同報告書は「捜査員が拾得した遺失物の多くはLPUに行きつくことはなく、駅職員または交通施設が破棄または私物化したことが考えられる」と伝えている。2024年初頭、捜査員は意図的に「落とし物・忘れ物」24個を地下鉄駅構内やバス車内に設置した。数か月後、LPUで確認されたのは、Eメールのアドレスと一緒に「持ち主に戻してください」と記されたキーホルダー1個のみだった。ロングアイランド鉄道(LIRR)で行った同様の捜査では、所持品19個のうち回収できたのは47%だった。

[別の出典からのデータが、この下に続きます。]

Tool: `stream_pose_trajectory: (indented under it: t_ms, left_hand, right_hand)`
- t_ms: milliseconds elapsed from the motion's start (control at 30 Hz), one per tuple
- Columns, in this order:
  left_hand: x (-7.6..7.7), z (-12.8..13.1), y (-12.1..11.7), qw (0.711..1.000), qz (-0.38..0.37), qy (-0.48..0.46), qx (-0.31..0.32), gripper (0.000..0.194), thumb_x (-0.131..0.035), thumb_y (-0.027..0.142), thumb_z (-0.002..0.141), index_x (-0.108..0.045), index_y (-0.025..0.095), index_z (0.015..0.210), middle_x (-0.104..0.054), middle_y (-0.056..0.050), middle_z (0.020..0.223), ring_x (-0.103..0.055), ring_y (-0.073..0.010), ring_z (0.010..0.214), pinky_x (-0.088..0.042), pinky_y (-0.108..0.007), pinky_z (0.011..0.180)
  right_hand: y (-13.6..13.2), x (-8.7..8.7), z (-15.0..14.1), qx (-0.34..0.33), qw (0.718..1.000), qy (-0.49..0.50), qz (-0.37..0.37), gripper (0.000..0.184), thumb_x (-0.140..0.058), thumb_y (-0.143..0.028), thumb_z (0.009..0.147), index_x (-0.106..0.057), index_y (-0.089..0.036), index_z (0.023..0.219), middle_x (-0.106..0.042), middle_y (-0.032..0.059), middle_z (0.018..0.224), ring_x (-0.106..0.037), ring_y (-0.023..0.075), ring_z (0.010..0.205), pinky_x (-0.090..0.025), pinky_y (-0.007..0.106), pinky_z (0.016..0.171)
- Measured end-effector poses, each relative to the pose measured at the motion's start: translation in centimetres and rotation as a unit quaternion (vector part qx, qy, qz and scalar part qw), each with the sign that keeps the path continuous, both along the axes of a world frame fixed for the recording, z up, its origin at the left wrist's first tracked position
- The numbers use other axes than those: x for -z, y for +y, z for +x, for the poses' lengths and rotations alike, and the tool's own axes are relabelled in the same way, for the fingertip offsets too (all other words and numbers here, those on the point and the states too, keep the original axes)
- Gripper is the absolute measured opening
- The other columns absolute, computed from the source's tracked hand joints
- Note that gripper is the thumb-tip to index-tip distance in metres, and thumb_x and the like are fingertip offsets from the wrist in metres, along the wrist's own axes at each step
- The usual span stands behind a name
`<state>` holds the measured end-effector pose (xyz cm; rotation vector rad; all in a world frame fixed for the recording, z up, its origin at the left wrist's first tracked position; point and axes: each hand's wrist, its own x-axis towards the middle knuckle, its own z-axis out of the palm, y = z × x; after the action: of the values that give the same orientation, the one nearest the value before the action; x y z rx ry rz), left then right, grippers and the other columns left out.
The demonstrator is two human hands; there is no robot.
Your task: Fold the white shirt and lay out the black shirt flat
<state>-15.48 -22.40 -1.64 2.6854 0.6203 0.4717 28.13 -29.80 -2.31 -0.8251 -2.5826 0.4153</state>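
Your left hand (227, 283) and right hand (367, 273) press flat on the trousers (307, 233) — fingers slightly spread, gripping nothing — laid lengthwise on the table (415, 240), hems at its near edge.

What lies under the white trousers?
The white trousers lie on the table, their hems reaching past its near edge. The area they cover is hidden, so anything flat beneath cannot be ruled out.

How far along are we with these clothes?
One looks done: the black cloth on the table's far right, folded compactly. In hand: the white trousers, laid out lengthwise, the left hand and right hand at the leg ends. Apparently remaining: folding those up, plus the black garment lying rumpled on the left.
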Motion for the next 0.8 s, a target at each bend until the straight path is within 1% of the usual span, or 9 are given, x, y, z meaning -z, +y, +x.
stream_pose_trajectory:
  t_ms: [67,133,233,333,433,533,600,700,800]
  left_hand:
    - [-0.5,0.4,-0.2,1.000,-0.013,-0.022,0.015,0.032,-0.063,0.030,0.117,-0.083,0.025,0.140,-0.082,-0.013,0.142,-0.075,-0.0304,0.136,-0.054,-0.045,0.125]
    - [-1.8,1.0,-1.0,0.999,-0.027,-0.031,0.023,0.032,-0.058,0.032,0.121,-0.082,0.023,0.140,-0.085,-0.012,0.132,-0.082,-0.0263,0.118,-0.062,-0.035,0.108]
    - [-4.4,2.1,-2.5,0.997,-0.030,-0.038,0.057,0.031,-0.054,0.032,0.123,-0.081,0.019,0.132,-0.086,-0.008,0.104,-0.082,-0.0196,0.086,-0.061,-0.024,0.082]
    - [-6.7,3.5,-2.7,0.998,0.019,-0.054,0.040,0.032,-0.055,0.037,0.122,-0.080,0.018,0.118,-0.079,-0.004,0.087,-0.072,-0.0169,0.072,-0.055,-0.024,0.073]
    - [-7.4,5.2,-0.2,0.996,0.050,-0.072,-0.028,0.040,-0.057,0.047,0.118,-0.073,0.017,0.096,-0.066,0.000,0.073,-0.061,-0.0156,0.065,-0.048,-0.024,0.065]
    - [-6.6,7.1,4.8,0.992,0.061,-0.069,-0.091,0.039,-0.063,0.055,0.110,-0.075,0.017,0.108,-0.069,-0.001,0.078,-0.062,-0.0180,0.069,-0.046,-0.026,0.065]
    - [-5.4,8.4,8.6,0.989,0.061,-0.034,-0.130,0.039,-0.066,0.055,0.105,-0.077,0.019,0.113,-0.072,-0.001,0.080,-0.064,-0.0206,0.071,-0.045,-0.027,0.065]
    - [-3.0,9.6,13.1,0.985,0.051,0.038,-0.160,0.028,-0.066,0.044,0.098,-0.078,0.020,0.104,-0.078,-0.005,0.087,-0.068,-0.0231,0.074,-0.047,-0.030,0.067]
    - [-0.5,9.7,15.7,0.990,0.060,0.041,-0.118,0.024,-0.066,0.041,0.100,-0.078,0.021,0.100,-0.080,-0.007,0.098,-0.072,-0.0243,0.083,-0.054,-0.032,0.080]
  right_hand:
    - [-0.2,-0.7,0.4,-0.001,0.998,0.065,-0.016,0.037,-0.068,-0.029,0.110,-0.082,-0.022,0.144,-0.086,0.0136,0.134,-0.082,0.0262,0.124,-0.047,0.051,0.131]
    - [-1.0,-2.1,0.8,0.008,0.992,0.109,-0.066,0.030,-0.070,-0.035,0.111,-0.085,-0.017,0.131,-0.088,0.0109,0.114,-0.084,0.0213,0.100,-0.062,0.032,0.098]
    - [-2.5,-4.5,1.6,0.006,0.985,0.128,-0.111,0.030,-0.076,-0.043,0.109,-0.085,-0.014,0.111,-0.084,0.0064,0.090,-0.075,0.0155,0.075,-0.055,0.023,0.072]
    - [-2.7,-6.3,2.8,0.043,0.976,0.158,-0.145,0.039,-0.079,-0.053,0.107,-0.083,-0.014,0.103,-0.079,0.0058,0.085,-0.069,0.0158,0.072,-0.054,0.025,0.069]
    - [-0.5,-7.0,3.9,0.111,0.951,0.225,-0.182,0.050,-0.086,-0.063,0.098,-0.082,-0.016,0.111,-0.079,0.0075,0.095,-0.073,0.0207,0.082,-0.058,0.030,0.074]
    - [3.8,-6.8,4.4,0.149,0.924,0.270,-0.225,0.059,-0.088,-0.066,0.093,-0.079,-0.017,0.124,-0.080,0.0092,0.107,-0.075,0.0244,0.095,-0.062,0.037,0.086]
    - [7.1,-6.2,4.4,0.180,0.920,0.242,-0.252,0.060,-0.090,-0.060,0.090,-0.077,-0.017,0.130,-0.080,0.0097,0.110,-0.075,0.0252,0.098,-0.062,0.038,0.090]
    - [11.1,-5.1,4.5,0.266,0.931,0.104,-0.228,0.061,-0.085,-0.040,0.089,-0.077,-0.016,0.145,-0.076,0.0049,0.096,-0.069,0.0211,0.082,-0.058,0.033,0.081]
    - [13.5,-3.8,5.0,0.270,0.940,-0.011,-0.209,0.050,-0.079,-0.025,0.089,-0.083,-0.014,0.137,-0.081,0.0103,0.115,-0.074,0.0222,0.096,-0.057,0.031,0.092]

地下鉄やバスの職員はすべての遺失物を記録しておらず、LPUに移管されることなく駅やバス営業所に留まっていることが多いことも分かった。また捜査員たちが24個の拾得物を届けたところ、LPUに移管されたのは4個で、残り20個はデータベースに記録もされていなかった。
コート長官は「現場捜査は、特にNYCトランジット(NYCTA)の遺失物処理体制に明らかな過ちがあることが証明された。利用者が信頼できるよう、MTAの各機関は効果的なプロトコールを備えなければならない」と話している。
NYCTAは23年、6万8000個以上を拾得物として保管した一方、未だ返却を待っている遺失物は3万1500個以上にのぼることも明らかにしている。同報告を受けたNYCTAとLIRRは保管、記録、返却手順に関する9項目の改正案に合意した。